• _YOUR GOAL_
In the data, extract each line that holds the string "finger".

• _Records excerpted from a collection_

————

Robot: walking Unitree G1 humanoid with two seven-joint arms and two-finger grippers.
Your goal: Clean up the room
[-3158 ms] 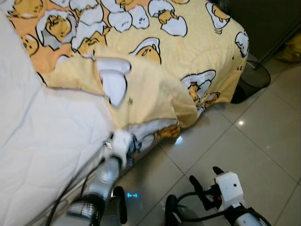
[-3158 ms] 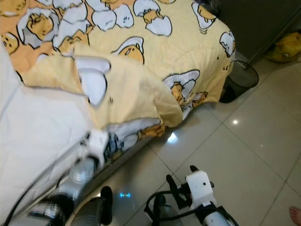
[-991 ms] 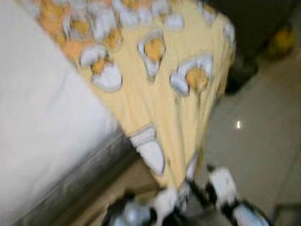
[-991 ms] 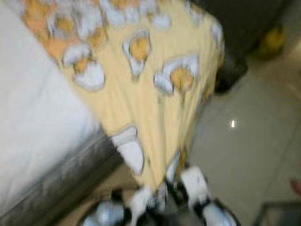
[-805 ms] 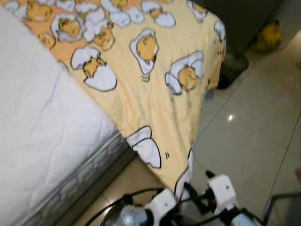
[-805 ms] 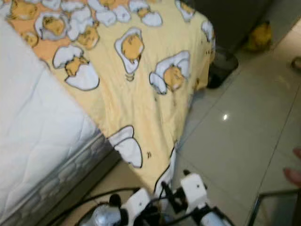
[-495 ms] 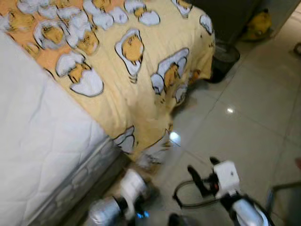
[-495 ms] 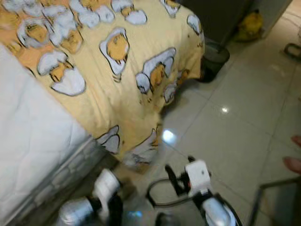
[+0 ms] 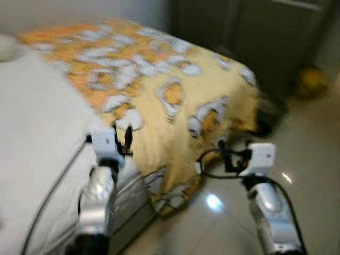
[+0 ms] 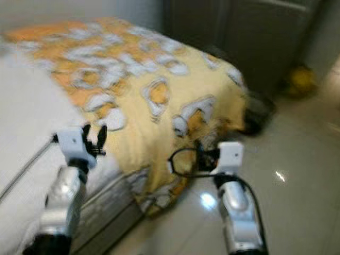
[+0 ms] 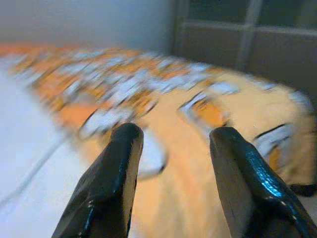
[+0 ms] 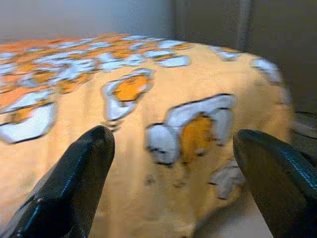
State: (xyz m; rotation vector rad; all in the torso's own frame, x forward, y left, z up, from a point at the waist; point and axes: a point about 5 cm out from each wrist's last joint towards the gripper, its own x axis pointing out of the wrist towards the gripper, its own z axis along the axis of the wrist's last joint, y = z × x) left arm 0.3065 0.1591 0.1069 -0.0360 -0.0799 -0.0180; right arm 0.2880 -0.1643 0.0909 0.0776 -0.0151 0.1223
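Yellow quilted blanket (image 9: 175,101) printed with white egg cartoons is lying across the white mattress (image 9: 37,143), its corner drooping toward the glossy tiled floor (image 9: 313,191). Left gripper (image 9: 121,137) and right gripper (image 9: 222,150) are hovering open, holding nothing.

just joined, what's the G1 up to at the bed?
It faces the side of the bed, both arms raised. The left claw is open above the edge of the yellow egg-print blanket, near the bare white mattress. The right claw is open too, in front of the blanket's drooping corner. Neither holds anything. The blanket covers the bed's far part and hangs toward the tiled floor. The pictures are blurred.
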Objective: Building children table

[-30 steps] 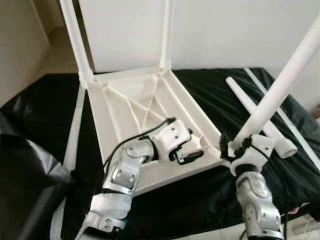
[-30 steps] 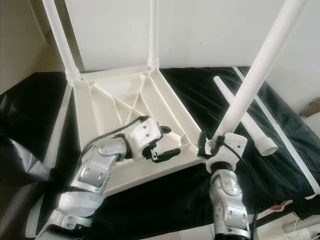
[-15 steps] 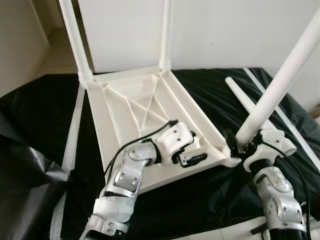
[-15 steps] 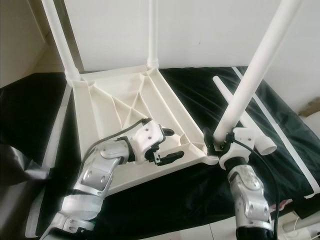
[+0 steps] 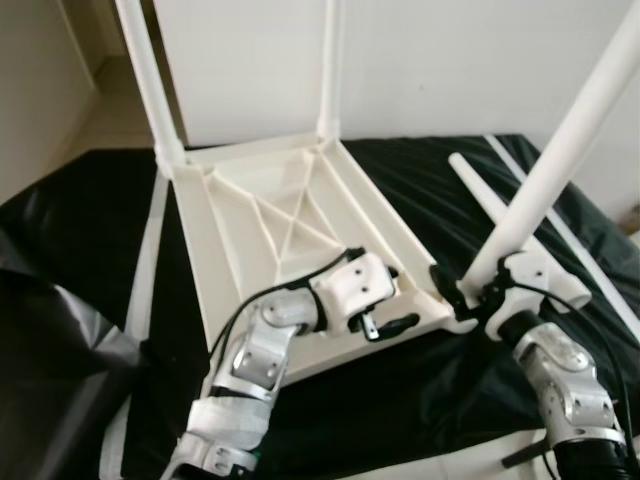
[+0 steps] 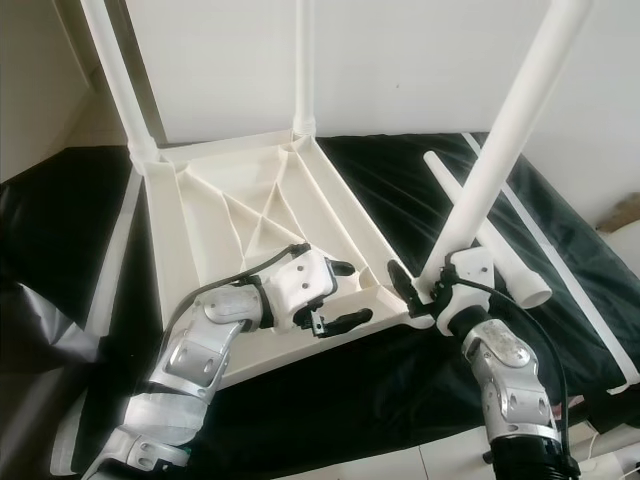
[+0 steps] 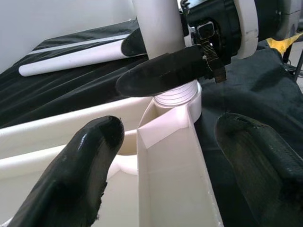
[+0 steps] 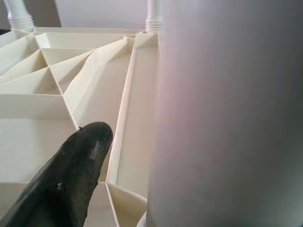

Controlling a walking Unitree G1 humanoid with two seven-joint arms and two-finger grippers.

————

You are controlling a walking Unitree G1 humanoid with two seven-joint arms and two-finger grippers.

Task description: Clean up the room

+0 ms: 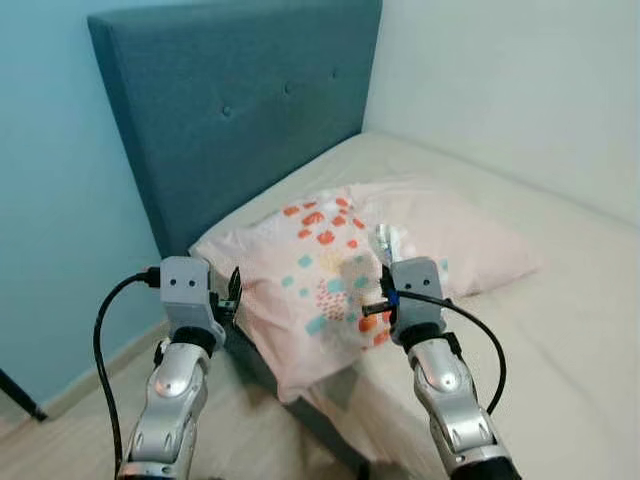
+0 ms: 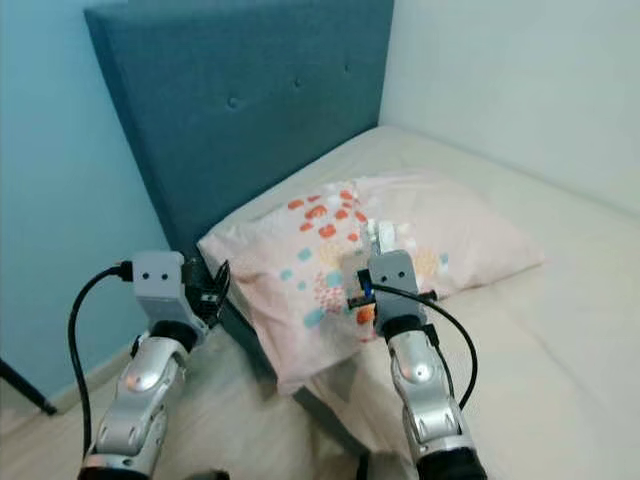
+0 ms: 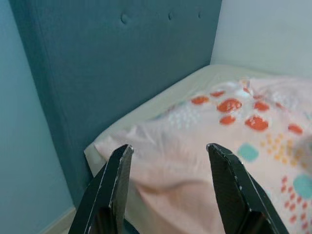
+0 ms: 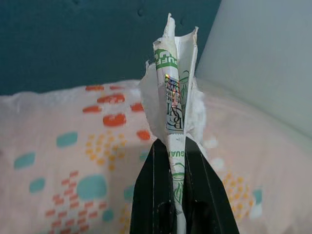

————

• _TASK RESULT_
Robot: walking Unitree G1 humanoid with two seven-joint arms and two-finger grippers.
Controlling a walking Unitree G1 humanoid with two seven-joint arms and two-finger grippers.
You are controlling a walking Unitree G1 humanoid with two seven-joint arms and two-finger grippers.

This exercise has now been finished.